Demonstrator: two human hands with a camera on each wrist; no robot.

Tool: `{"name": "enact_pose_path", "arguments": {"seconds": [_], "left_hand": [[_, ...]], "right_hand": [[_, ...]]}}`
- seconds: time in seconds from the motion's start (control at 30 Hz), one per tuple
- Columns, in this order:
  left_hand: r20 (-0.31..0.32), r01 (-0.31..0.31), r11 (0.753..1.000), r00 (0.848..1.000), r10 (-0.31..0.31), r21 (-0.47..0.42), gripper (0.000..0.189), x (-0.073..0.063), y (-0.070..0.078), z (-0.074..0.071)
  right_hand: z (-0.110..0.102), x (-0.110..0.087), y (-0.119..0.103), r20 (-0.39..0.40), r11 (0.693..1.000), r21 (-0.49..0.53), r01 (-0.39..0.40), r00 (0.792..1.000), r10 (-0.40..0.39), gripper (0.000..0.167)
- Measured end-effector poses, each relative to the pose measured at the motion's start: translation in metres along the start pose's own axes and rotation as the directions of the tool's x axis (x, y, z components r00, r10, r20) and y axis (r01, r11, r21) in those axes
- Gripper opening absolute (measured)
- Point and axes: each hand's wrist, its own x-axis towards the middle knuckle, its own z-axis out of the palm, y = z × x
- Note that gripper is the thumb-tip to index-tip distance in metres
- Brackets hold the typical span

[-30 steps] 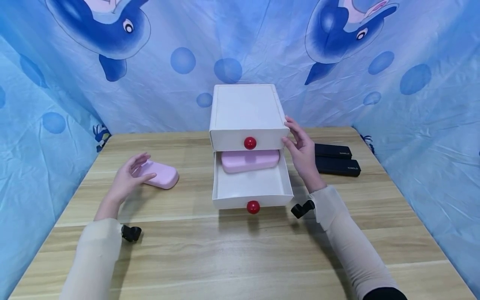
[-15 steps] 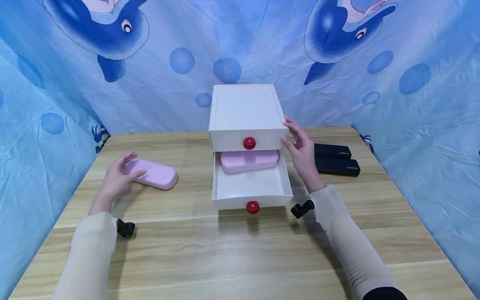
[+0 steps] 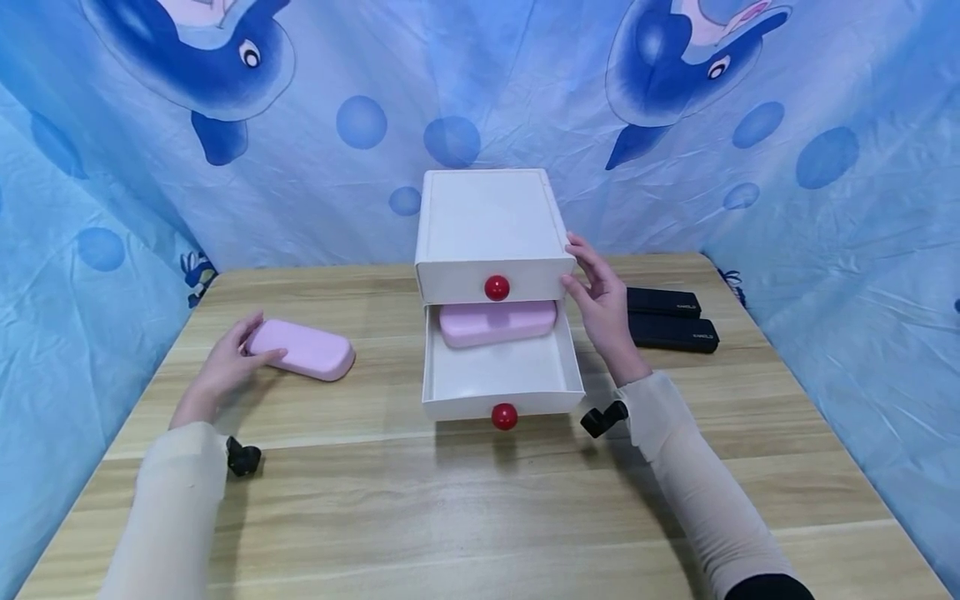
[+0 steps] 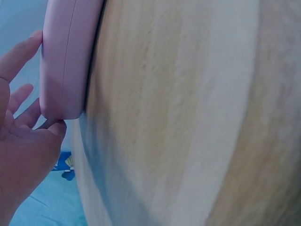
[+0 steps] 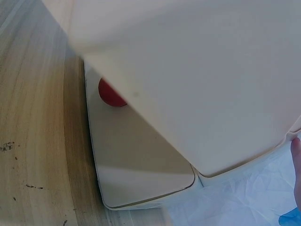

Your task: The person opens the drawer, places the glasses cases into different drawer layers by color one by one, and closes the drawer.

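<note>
My left hand [image 3: 225,364] grips the left end of a pink glasses case [image 3: 311,350] lying on the table. In the left wrist view the thumb touches the case's [image 4: 68,61] end and a fingertip rests on its side. My right hand [image 3: 604,312] touches the front right edge of a white two-drawer cabinet [image 3: 491,217], its fingers along the side wall. The lower drawer [image 3: 498,375] is pulled out, with a second pink glasses case [image 3: 497,323] at its back, partly hidden under the upper drawer [image 3: 457,282]. That upper drawer is closed.
Two black cases [image 3: 672,333] lie side by side on the table right of the right hand. Each drawer front has a red ball knob [image 3: 504,417]. A blue dolphin-print curtain [image 3: 315,192] hangs behind and beside the wooden table [image 3: 495,517].
My left hand has moved left and down around the left end of the pink case and now grips it. The right hand stays at the cabinet's edge.
</note>
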Motion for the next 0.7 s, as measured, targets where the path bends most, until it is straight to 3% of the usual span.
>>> {"name": "enact_pose_path", "arguments": {"seconds": [0.33, 0.7], "left_hand": [[0.028, -0.008, 0.998, 1.000, 0.007, 0.063, 0.096, -0.004, -0.004, -0.003], [-0.024, -0.007, 0.993, 1.000, 0.010, 0.121, 0.092, -0.023, -0.002, 0.003]], "right_hand": [[0.001, -0.001, 0.000, 0.003, 1.000, -0.001, -0.008, 1.000, 0.008, 0.040], [0.001, -0.001, -0.001, -0.006, 1.000, 0.008, -0.007, 1.000, 0.007, 0.038]]}}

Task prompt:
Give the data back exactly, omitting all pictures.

Answer to the exercise:
Demonstrator: two human hands with a camera on each wrist; no robot.

Tool: `{"name": "enact_pose_path", "arguments": {"seconds": [_], "left_hand": [[_, ...]], "right_hand": [[_, ...]]}}`
- seconds: time in seconds from the motion's start (control at 30 Hz), one per tuple
- Columns, in this order:
  left_hand: r20 (-0.31..0.32), r01 (-0.31..0.31), r11 (0.753..1.000), r00 (0.848..1.000), r10 (-0.31..0.31), r21 (-0.47..0.42), gripper (0.000..0.189), x (-0.073..0.063), y (-0.070..0.078), z (-0.074..0.071)
  right_hand: z (-0.110..0.102), x (-0.110..0.087), y (-0.119..0.103), r20 (-0.39..0.40), r11 (0.693..1.000), r21 (-0.49..0.53), r01 (-0.39..0.40), r00 (0.792..1.000), r10 (-0.40..0.39), gripper (0.000..0.167)
- Measured end-effector poses, each relative to the pose measured at the motion's start: translation in metres along the start pose's own axes and rotation as the directions of the tool's x axis (x, y, z components r00, r10, r20) and y axis (r01, r11, r21) in those axes
- Gripper opening absolute (measured)
- Point and axes: each hand's wrist, its own x-axis towards the middle knuckle, its own z-axis out of the palm, y = z × x
- Note that gripper is the thumb-tip to index-tip distance in metres
- Brackets hold the typical span

[-30 steps] 
[-15 steps] 
[+0 steps] 
[+0 steps] 
[+0 steps] 

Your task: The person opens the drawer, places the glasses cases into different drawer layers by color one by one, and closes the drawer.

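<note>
My left hand [image 3: 225,364] grips the left end of a pink glasses case [image 3: 311,350] lying on the table. In the left wrist view the thumb touches the case's [image 4: 68,61] end and a fingertip rests on its side. My right hand [image 3: 604,312] touches the front right edge of a white two-drawer cabinet [image 3: 491,217], its fingers along the side wall. The lower drawer [image 3: 498,375] is pulled out, with a second pink glasses case [image 3: 497,323] at its back, partly hidden under the upper drawer [image 3: 457,282]. That upper drawer is closed.
Two black cases [image 3: 672,333] lie side by side on the table right of the right hand. Each drawer front has a red ball knob [image 3: 504,417]. A blue dolphin-print curtain [image 3: 315,192] hangs behind and beside the wooden table [image 3: 495,517].
My left hand has moved left and down around the left end of the pink case and now grips it. The right hand stays at the cabinet's edge.
</note>
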Motion for the next 0.7 s, as measured, targets where the path bends most, until it is straight to 3% of the usual span.
>>> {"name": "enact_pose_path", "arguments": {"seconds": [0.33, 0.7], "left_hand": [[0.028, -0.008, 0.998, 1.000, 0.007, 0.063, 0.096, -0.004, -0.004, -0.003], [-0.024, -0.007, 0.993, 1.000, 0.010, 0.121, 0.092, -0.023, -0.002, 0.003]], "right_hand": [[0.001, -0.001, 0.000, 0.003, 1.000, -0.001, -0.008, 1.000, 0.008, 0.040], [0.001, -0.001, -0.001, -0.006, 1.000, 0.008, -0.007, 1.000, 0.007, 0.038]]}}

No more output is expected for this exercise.